Benchling_Write_Object

Node

Node Description

Writes data stored in Ganymede cloud storage to Benchling custom entity, as specified by input object names and SQL query

Passes Benchling ID to user-defined function for retrieving Benchling API data.

Node Attributes

  • src_input_or_output_bucket
    • Specify "input" or "output" for the Ganymede cloud storage bucket to read from.
    • "input" contains files ingested into a flow; "output" contains processed data.
  • input_object_names
    • Semicolon-delimited list of objects to retrieve to the execute function

Notes

Usage requires configuration of a Benchling application in the relevant Benchling tenant.

Prior to usage, the secrets below must be configured in your Ganymede environment. More information on acquiring these credentials can be found here.
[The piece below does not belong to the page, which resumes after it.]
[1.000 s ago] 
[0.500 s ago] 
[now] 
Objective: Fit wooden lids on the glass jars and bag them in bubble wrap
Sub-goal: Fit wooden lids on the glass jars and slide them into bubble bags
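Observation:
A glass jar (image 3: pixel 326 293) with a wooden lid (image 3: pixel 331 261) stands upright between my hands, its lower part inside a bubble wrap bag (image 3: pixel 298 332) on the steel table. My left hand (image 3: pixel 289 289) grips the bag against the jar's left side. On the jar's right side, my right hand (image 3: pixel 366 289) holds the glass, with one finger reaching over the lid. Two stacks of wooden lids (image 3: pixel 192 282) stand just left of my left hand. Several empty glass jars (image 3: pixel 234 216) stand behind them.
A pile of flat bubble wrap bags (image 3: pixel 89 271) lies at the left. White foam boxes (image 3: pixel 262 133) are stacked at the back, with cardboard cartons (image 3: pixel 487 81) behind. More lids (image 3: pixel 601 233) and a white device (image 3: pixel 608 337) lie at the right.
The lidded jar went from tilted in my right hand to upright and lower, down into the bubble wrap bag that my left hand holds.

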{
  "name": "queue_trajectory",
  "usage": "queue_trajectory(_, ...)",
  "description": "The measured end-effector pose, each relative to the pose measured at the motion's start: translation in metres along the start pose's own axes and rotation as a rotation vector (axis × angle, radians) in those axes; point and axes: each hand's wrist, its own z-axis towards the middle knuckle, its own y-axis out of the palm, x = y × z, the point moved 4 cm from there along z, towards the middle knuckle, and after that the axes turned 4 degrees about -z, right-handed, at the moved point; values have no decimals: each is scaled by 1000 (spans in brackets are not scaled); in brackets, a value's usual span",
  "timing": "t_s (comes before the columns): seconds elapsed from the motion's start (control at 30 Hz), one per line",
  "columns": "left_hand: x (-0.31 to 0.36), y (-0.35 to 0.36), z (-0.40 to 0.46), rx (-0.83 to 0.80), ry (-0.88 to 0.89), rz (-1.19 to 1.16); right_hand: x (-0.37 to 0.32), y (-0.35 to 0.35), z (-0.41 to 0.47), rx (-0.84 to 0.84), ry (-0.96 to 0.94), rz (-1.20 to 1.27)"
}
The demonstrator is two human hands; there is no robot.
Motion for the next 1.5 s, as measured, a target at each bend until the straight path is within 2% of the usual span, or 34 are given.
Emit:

  • benchling_url: URL for Benchling tenant; has form https://<tenant>.benchling.com
  • benchling_app_client_id: Client_ID; has form xxxxxxxx-xxxx-xxxx-xxxx-xxxxxxxxxxxx
  • benchling_client_secret: Client_Secret; has form cs_xxxxxxxxxxxxxxxxxxxxxxxxxxxxxxxxxxxxxxxxxxx

Secrets can be configured by clicking on your username in the upper-right hand of the Ganymede application, then selecting Environment Settings and navigating to the Secrets tab. If you need assistance, please don't hesitate to reach out to Ganymede.

User-Defined Python

Uploads data to Benchling

If new custom entities are created, returns DataFrame associated with custom entity

Parameters

  • data : dict[str, bytes]
    • Data to retrieve from Ganymede cloud storage
  • df_sql_result : pd.DataFrame | list[pd.DataFrame]
    • Tabular results of user-defined SQL query
  • benchling_context : BenchlingContext
    • Benchling context variable, which stores Benchling connection information
  • ganymede_context : GanymedeContext
    • Ganymede context variable, which stores flow run metadata

Returns

NodeReturn Object containing data to store in data lake and/or file storage.